## Task to complete
The material below includes pictures; leave them out and return only the lines between the line containing "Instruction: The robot" and the line containing "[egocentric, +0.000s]", inclusive, word for word.

## Information shown
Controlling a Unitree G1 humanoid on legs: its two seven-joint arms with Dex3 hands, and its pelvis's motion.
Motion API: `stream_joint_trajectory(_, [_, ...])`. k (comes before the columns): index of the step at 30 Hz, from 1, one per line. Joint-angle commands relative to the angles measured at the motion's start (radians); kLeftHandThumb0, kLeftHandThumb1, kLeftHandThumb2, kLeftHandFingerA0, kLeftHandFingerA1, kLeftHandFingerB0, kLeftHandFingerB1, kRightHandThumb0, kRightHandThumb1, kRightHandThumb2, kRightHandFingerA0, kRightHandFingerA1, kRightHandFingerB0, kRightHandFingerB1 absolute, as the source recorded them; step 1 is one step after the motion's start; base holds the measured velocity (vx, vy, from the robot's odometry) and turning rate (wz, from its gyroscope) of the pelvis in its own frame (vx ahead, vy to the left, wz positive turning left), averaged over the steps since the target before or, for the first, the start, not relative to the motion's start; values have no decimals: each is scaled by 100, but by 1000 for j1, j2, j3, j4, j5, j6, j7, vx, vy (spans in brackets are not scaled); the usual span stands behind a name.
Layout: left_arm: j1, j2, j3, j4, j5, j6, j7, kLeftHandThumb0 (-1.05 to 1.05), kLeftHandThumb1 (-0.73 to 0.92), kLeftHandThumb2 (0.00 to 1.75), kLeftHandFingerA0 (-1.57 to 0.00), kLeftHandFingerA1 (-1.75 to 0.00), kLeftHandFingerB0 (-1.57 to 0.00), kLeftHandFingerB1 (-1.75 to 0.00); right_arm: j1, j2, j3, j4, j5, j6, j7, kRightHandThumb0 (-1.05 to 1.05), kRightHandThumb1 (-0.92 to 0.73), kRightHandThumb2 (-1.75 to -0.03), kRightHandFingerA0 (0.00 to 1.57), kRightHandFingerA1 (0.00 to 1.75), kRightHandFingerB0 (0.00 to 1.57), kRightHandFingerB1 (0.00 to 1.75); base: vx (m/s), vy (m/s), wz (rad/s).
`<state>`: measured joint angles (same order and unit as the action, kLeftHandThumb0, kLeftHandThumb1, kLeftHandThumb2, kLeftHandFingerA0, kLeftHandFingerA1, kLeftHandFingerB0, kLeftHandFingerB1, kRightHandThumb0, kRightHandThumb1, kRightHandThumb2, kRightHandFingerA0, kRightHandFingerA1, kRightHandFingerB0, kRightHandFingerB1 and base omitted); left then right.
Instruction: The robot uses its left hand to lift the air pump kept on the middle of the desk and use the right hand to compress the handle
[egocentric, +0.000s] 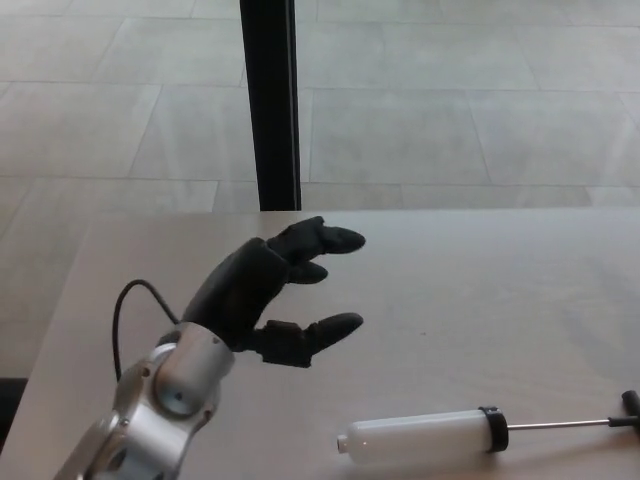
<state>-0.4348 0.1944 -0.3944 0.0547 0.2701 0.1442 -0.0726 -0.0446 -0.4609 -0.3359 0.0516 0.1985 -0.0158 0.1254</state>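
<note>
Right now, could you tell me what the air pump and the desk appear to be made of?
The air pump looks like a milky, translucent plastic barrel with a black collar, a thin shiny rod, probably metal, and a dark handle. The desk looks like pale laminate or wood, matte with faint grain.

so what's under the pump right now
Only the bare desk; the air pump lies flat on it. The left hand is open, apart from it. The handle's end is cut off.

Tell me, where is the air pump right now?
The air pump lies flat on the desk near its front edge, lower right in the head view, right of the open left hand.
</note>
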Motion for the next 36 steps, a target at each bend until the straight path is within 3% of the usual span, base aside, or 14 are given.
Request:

## Answer space
Instruction: The robot uses its left hand to lift the air pump kept on the middle of the desk and use the right hand to compress the handle
[egocentric, +0.000s] 

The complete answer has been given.